### INFORMATION GIVEN
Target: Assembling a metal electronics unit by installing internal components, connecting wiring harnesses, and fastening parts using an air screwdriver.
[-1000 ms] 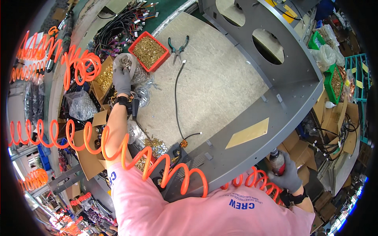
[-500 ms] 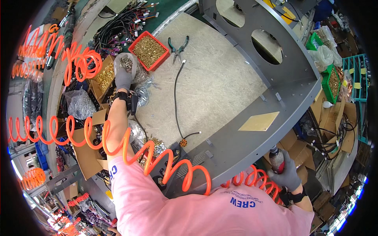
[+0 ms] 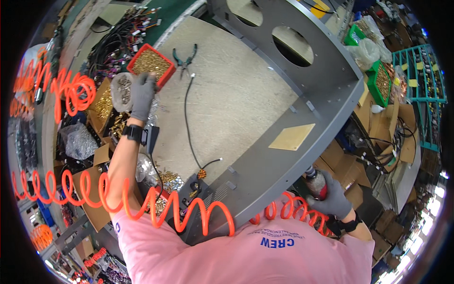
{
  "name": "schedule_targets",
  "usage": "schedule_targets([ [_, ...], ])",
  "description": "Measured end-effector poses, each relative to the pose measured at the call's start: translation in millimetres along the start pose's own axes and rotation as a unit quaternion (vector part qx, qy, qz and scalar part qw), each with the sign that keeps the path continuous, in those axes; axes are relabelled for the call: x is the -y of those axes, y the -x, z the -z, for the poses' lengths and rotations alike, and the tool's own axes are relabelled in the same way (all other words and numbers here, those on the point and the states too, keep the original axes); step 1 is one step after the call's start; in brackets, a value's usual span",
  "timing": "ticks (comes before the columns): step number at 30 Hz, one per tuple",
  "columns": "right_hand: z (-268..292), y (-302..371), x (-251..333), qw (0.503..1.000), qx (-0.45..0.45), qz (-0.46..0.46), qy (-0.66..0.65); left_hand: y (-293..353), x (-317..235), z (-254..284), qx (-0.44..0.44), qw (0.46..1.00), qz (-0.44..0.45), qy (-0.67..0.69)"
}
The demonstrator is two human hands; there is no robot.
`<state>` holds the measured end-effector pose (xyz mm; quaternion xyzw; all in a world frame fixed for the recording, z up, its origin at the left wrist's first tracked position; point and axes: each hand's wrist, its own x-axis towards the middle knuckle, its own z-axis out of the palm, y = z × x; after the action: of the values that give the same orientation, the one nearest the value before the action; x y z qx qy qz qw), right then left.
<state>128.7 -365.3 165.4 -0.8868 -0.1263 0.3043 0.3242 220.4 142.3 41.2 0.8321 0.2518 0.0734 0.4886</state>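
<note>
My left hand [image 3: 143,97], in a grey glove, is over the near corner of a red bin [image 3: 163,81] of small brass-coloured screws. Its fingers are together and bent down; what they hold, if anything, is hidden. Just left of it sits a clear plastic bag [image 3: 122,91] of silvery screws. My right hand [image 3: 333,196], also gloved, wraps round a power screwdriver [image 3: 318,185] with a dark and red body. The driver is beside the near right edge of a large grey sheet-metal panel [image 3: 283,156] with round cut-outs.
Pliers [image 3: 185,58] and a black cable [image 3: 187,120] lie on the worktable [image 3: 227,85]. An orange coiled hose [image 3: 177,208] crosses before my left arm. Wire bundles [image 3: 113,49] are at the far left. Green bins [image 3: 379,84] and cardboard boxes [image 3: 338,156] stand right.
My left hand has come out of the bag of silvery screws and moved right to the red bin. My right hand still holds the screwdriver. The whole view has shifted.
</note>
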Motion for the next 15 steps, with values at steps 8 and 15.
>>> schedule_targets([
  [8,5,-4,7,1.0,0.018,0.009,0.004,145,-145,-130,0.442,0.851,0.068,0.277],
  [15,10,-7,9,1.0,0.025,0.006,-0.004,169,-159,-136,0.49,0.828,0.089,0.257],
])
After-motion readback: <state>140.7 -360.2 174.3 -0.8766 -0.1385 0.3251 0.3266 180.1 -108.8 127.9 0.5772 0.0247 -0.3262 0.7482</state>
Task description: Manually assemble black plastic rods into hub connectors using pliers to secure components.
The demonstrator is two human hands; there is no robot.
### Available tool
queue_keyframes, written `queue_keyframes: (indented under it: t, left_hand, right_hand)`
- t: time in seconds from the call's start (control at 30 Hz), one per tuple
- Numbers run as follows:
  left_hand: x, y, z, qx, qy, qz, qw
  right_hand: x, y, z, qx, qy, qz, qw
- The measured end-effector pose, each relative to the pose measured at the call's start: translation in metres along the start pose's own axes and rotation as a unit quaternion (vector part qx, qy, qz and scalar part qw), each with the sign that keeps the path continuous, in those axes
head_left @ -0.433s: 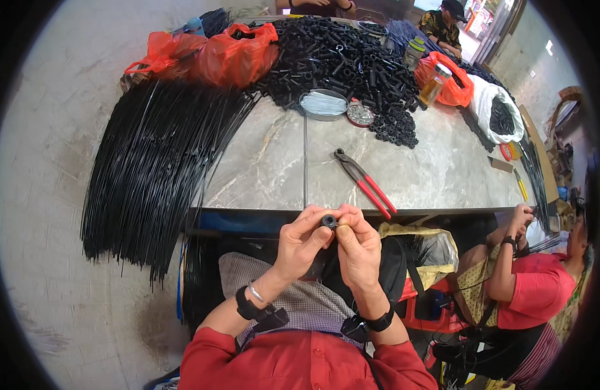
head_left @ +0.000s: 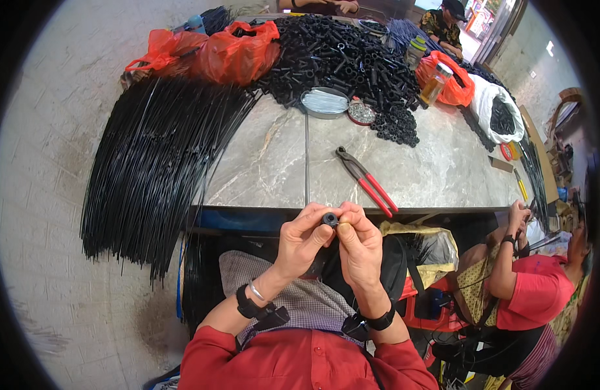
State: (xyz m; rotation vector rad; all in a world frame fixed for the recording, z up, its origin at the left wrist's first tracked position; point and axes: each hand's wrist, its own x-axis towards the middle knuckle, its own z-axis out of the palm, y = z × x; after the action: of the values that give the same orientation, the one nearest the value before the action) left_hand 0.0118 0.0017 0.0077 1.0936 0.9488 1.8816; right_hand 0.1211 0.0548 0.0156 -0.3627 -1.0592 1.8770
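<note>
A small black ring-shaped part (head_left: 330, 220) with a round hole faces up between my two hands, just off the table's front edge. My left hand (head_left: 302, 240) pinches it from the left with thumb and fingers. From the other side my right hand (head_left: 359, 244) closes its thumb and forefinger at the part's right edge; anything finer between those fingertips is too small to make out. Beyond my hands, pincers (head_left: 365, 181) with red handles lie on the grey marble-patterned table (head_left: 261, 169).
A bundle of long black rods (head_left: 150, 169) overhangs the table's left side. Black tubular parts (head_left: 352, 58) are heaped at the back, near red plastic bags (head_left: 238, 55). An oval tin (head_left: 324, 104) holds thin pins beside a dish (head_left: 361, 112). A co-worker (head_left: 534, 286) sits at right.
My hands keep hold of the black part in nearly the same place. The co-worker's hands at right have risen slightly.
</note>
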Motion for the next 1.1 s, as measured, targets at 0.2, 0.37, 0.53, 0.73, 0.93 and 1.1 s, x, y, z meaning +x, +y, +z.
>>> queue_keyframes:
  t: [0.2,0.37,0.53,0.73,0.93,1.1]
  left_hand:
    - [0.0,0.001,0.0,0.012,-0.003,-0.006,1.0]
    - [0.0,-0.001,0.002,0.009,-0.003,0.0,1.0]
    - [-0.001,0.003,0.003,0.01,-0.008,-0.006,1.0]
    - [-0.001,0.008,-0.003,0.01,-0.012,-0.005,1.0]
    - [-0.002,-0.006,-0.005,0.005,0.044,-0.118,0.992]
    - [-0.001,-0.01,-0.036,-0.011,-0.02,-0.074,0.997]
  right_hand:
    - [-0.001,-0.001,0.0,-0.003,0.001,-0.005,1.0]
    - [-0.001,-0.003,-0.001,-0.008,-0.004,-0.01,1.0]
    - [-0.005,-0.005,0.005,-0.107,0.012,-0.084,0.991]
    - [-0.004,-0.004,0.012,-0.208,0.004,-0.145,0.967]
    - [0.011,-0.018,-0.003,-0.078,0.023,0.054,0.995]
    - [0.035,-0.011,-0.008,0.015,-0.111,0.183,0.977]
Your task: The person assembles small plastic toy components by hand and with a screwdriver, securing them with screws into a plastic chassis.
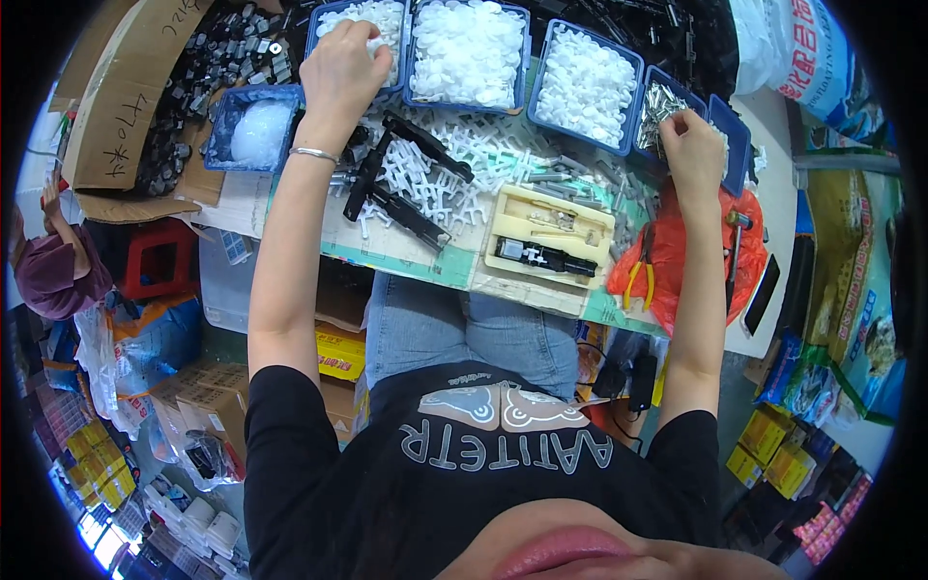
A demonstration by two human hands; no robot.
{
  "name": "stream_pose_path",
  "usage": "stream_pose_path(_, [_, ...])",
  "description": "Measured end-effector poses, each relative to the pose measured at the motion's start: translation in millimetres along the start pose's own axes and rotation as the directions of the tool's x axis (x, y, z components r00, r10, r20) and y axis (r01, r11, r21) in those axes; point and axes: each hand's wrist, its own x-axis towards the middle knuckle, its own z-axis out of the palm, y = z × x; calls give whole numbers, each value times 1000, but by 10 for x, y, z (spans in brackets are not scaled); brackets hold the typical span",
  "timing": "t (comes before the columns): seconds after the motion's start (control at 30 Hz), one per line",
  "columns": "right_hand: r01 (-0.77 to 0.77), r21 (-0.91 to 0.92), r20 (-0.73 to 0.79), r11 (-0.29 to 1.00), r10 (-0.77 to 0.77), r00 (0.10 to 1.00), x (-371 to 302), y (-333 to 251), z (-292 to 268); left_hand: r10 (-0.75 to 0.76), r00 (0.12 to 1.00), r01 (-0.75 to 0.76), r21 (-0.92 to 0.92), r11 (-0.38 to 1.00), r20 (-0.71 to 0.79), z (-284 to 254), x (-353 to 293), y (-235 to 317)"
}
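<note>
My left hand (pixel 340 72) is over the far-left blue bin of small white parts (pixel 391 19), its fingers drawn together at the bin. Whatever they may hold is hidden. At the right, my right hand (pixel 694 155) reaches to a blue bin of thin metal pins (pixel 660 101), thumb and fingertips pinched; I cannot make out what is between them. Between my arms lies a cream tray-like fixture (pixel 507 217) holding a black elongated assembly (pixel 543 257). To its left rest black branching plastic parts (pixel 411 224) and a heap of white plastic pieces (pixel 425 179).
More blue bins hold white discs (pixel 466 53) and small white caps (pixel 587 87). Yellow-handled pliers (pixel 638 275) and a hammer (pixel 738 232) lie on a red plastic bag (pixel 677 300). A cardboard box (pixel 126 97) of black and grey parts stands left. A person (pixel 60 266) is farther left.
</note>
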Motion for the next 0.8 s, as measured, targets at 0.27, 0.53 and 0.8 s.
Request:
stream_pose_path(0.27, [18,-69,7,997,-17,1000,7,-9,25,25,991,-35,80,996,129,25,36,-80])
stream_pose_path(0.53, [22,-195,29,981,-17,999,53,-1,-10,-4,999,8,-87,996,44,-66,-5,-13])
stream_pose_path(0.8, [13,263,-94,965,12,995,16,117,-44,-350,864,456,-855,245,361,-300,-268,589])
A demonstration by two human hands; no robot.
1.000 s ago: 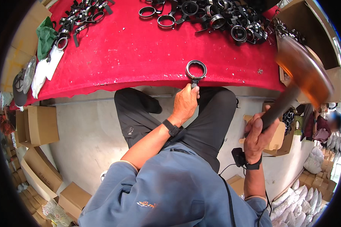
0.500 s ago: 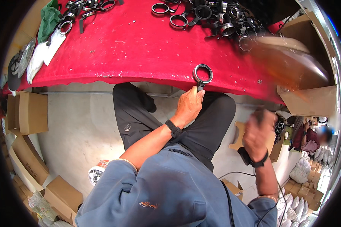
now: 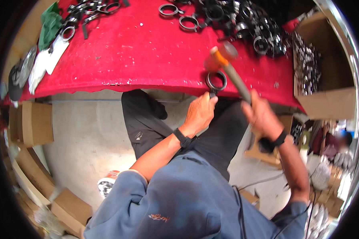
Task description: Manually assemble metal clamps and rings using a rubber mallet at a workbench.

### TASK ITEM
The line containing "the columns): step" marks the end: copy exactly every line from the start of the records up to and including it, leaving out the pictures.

### SOLUTION FOR THIS PROBLEM
Target: Assembling a metal electronics unit by installing internal components, connecting wiring harnesses, and fastening parts using an air screwdriver.
[-1000 ms] 
[-500 ms] 
[+0 ms] 
{
  "name": "schedule_targets",
  "usage": "schedule_targets([ [_, ...], ])",
  "description": "Measured end-effector poses, each relative to the pose measured at the call's start: translation in millimetres along the start pose's own axes and rotation as a unit quaternion (vector part qx, qy, qz and scalar part qw), each with the sign that keeps the path continuous, in those axes; axes are relabelled for the call: x is the -y of those axes, y the -x, z the -z, for the poses' lengths and rotations alike, and the tool's own axes are relabelled in the same way (all other words and numbers here, those on the point and the states too, keep the original axes); step 1 is one step after the call's start; in brackets, a value's usual span",
  "timing": "ticks (comes before the columns): step number at 30 Hz, one per tuple",

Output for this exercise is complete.